- **What to do**: Would you output the entries below only from the line containing "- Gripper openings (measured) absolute" through the line containing "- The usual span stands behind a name", exactly as they stand and with both ends included?

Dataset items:
▼▼▼

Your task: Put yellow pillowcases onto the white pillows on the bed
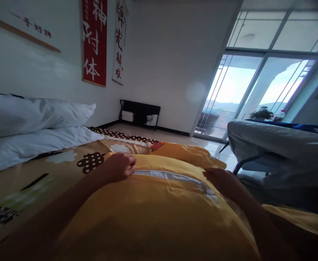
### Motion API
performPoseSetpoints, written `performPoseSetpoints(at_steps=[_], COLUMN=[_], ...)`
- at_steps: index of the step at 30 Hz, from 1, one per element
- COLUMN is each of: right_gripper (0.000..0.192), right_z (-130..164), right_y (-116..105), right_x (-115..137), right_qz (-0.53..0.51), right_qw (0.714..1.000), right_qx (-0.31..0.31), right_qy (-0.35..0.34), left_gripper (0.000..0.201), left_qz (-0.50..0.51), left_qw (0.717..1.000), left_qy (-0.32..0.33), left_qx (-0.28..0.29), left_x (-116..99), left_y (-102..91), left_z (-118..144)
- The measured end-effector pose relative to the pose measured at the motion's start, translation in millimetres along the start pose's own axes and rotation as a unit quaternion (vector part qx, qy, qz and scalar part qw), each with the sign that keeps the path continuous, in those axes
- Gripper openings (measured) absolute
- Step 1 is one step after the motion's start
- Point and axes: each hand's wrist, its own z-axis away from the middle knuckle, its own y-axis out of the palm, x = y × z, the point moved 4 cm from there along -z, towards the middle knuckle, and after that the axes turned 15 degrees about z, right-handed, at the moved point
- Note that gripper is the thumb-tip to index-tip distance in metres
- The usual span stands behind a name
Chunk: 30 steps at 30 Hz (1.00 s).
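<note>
A plump yellow pillowcase (159, 214) fills the lower middle of the view. A slit runs across its upper part, and a white pillow (167, 175) shows through it. My left hand (123, 166) is closed on the pillowcase at the left end of this opening, fingers curled in. On the right, my right hand (220, 177) grips the pillowcase's edge near the other end of the gap. Its fingertips are dark and partly hidden. Just beyond lies another yellow pillow (187, 154) with a red print, flat on the bed.
The patterned bed sheet (66, 163) spreads to the left, with white pillows (39, 116) along the wall side. A low black rack (139, 113) stands by the far wall. At right is a covered chair (273, 145) before a glass door (246, 87).
</note>
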Motion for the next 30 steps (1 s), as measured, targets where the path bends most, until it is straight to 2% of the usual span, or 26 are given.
performPoseSetpoints(at_steps=[1, 3, 6, 8, 11, 14, 18, 20, 22, 26, 30], right_gripper=[0.033, 0.034, 0.036, 0.038, 0.037, 0.036, 0.034, 0.035, 0.039, 0.051, 0.051], right_z=[1.3, 9.0, 21.2, 24.5, 23.2, 24.1, 34.9, 40.2, 40.9, 36.5, 35.8], right_y=[-0.5, 8.9, 38.0, 55.1, 62.3, 52.8, 30.9, 24.3, 26.8, 46.2, 50.5], right_x=[14.6, 45.3, 75.9, 81.4, 74.4, 66.8, 61.9, 63.5, 68.3, 73.9, 68.8], right_qz=[-0.006, -0.033, -0.120, -0.169, -0.204, -0.196, -0.134, -0.103, -0.095, -0.119, -0.138], right_qw=[0.999, 0.995, 0.984, 0.974, 0.964, 0.968, 0.988, 0.990, 0.993, 0.984, 0.979], right_qx=[0.022, 0.061, 0.085, 0.101, 0.119, 0.102, -0.039, -0.084, -0.048, 0.117, 0.133], right_qy=[-0.026, -0.071, -0.098, -0.112, -0.119, -0.117, -0.060, -0.044, -0.056, -0.064, -0.067], left_gripper=[0.026, 0.031, 0.040, 0.041, 0.041, 0.043, 0.046, 0.048, 0.051, 0.048, 0.050], left_qz=[0.041, 0.122, 0.158, 0.150, 0.150, 0.188, 0.234, 0.230, 0.211, 0.185, 0.187], left_qw=[0.998, 0.988, 0.980, 0.981, 0.980, 0.974, 0.964, 0.964, 0.968, 0.971, 0.973], left_qy=[0.041, 0.092, 0.089, 0.077, 0.069, 0.033, -0.001, -0.008, -0.018, -0.030, -0.019], left_qx=[-0.005, 0.021, 0.077, 0.095, 0.113, 0.120, 0.124, 0.131, 0.137, 0.149, 0.137], left_x=[-12.8, -28.3, -27.3, -21.0, -17.7, -18.1, -19.4, -21.4, -24.2, -30.3, -31.6], left_y=[8.6, 39.4, 90.2, 108.2, 110.0, 101.4, 96.6, 96.4, 96.4, 97.6, 98.9], left_z=[-4.2, -8.6, -6.6, -3.9, -5.5, -12.3, -18.4, -19.1, -18.8, -17.7, -16.7])
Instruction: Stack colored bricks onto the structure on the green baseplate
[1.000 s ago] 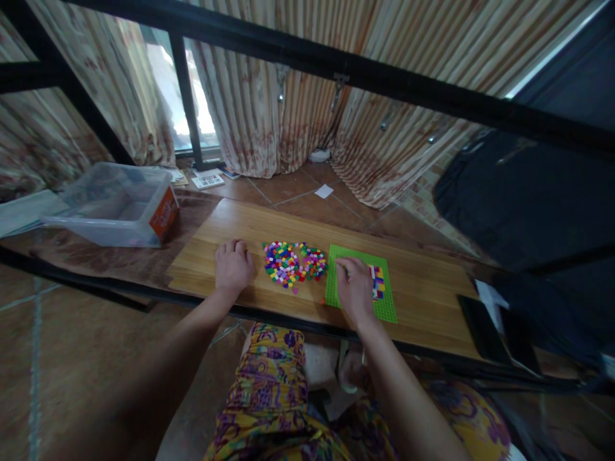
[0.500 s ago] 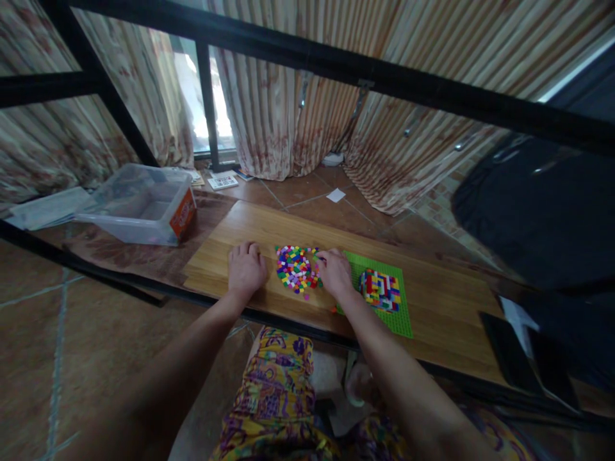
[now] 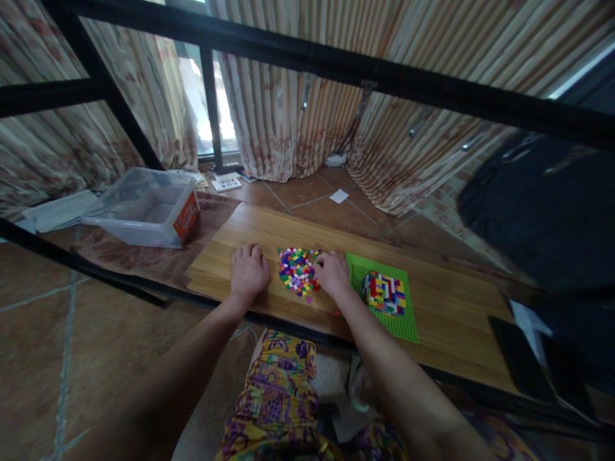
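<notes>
My left hand rests palm down on the wooden board, its fingers loosely spread and nothing visible in them. Just right of it lies a flat pile of small colourful toy bricks. At the pile's right edge my right hand reaches in with thumb and fingers drawn together; whatever they pinch is too small to make out. Beside the right wrist is a green baseplate, partly hidden by that hand and forearm. On it stands a block-shaped build of multicoloured bricks.
A clear plastic box with an orange label stands left of the wooden board. Dark flat objects lie at the board's right end. A black metal bar crosses in front of the curtains. Loose papers lie on the floor.
The whole view has shifted slightly. My right hand stays at the pile's right edge with its fingers a little more curled in. My left hand rests in the same place.
</notes>
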The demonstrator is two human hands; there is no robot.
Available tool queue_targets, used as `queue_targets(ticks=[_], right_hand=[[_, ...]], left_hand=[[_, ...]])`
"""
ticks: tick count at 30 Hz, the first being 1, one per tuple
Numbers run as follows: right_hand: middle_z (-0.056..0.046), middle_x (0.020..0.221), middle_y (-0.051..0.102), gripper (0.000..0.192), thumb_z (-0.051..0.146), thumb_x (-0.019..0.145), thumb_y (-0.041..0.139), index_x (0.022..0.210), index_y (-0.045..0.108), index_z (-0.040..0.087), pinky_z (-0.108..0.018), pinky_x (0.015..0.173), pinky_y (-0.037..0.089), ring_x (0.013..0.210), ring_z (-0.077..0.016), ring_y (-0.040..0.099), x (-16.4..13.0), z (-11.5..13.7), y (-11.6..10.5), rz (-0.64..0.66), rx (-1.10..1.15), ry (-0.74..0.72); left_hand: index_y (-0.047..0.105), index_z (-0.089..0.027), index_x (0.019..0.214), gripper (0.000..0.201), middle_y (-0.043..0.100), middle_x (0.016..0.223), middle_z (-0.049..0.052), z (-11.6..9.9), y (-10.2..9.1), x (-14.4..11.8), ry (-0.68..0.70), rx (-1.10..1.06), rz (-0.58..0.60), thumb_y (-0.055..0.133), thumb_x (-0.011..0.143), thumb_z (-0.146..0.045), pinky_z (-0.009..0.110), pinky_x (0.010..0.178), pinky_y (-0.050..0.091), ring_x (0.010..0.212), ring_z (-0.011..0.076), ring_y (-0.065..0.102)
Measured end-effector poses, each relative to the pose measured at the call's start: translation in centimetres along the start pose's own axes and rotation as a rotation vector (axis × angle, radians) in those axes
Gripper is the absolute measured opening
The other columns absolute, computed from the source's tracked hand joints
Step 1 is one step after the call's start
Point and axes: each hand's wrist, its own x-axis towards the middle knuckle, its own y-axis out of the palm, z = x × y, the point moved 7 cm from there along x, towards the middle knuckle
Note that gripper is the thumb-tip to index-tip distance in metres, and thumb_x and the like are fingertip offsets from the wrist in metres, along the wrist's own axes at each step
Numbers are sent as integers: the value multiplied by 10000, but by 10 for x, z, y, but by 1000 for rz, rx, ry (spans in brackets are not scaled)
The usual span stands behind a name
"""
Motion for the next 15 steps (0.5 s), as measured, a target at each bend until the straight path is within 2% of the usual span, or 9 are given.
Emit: queue_targets(ticks=[9,15], right_hand=[[-81,899,692,163,189,817,546,796,705,217,-332,842,434,918,-203,612,2,6,-1,11,3,8],[-85,942,689,123,190,843,539,849,662,200,-326,876,430,955,-210,609,-13,7,-18,-54,134,-10]], left_hand=[[619,-145,1067,280,617,1178,164,0,0,1,-4,5,9,432,878,-234,463,949,388,1089,332,537],[617,-142,1054,277,615,1179,171,-1,-2,1,-2,-11,4,423,876,-231,470,940,393,1094,338,536]])
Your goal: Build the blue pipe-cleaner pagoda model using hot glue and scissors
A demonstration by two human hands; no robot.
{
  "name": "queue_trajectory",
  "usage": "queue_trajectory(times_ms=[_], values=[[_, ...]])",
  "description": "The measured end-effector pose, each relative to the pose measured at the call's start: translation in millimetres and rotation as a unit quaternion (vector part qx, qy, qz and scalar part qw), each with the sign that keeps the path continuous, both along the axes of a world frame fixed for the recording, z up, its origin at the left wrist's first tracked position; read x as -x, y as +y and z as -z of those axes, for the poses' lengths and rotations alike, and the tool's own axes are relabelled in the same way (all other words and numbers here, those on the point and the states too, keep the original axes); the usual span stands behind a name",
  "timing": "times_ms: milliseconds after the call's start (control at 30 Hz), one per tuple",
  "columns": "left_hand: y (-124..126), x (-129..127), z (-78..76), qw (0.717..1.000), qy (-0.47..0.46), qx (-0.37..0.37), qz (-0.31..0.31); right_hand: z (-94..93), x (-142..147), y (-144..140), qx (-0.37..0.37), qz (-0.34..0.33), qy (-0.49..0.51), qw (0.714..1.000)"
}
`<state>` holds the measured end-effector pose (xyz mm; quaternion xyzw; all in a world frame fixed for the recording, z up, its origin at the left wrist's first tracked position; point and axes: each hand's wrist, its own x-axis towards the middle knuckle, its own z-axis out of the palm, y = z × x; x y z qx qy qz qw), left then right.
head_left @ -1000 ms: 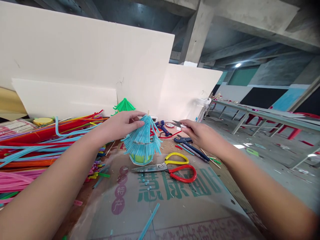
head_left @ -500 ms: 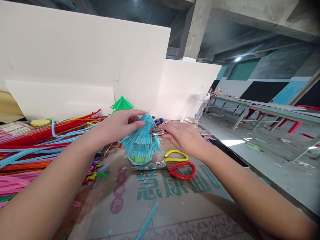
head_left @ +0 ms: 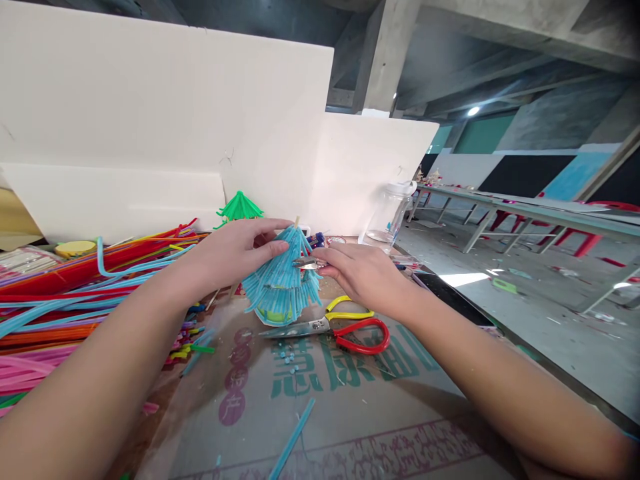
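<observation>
1. Three white boards stand across the back; from the blue model before us, they fill ten to one o'clock.
2. Beneath our work, a printed plastic sheet spreads toward six o'clock, with large green characters and purple discs on it.
3. Piled at nine o'clock we have long coloured strips, red, orange, blue and pink, lying in loose layers.
4. Our blue model itself stands at the far part of the sheet, a little left of the middle of our view, its tiers fringed and its tip leaning toward one o'clock.
5. Our left hand reaches it from ten o'clock, thumb and fingers clamped about its upper part; we cannot see the fingertips behind it.
6. Our right hand is at three o'clock, thumb and fingers pressed together on a small metal tool.
7. Scissors with one yellow and one red handle lie between four and five o'clock, their point just beside the model's base.
8. At two o'clock we see a clear jar with a white lid.
9. A green model shows at eleven o'clock, before the boards.
10. That small metal tool points toward nine o'clock, its tip overlapping the blue slope; we cannot tell whether they touch.
11. Tiny blue bits lie scattered at six o'clock.
</observation>
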<state>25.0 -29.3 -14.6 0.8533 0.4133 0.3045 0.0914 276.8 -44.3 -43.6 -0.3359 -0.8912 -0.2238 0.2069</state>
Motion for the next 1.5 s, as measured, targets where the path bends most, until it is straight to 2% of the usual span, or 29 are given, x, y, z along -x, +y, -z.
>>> queue_trajectory(times_ms=[533,900,1267,1500], values=[[-2.9,-1.4,-3.0,0.999,0.013,-0.004,0.033,-5.5,-2.8,-5.2,-0.064,-0.018,0.004,0.998],[-4.2,-1.7,-3.7,0.999,0.021,-0.03,0.022,-8.0,-5.2,-6.7,-0.053,-0.011,-0.009,0.998],[-6.7,-2.9,-4.5,0.998,0.024,-0.045,0.021,-11.2,0.0,-14.6,-0.033,0.033,-0.028,0.999],[-4.9,-2.3,-2.7,0.999,0.015,-0.037,0.026,-8.8,-3.0,-10.2,-0.043,0.01,-0.024,0.999]])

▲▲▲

- **Completed exercise**:
- Gripper openings (measured) absolute
- Step 1 is one step after the motion's start
- Point and axes: each hand's wrist, its own z-axis away from the middle knuckle, its own y-axis out of the palm, x = y × z, the point moved 4 cm from there along -z, towards the middle knuckle, and after that the axes turned 15 degrees about z, right-handed, at the moved point
- Note that gripper is the thumb-tip to index-tip distance in metres
- The usual span stands behind a name

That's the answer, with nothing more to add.